Sue Goyette

book-goyette-ocean

Griffin Poetry Prize 2014
Canadian Shortlist

Book: Ocean

Poet: Sue Goyette

Publisher: Gaspereau Press

Click here to read and listen to an excerpt.

Sue Goyette reads Forty-Eight

Forty-Eight

Tourism was great until the ocean went all coyote on us.
Lurking behind schoolyards, attacking people.

We were told to act big. To stand aggressively in our place.
Experts in animal control told us we had polluted its natural habitat

with our motored hands and greasy mayor. It had to feed further
afield and was too wild to mediate. The marriage counselors

suggested we do five random kind things for it on a weekly basis
until it trusted us again. Also, to show we were listening,

we were to “mirror” what it was saying. We gave that job
to the poets. Apparently, it was “a tired bus driver”

and “a wayward friend.” It was “the midnight of the death
of nights” and “the orphanage we’d been taken from.”

A fourth grade class made it their Spring Fling project.
With glitter glue and feathers, we were given murals

of how our life should look.
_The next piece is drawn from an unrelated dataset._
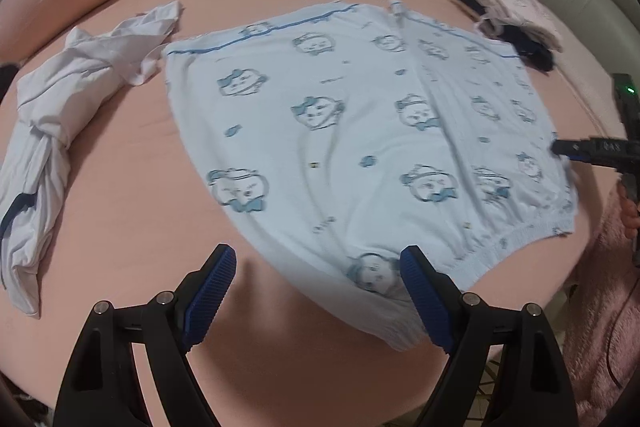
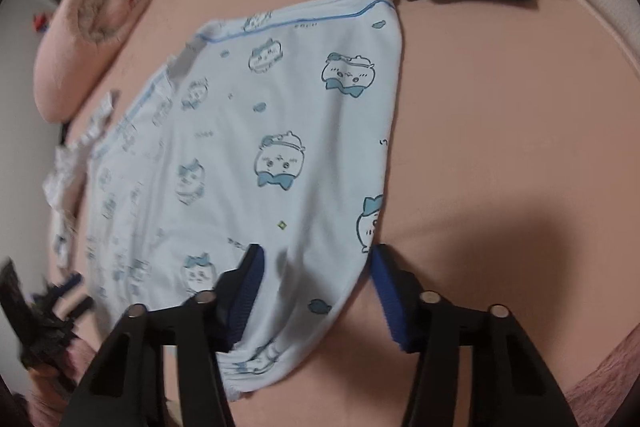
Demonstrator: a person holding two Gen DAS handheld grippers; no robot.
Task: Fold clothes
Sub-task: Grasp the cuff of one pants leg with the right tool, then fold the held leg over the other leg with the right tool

We’d need more diving boards,
exploding rainbows and smiling dolphins/unicorns to achieve

any of it. The mothers of teenage boys elected themselves
to counsel. They wore wedge shoes and pink nail polish

and were either fiercely tired or determined to get supper on,
nodding while we explained how it sprawled its stuff everywhere.

How it stayed up until all hours of the night and gave us no
respect. Sound familiar, we asked. They leaned in as if over a map:

you are here, they said, manicured but in the trenches, trust us,
let go of any ideas of what you think it should be doing.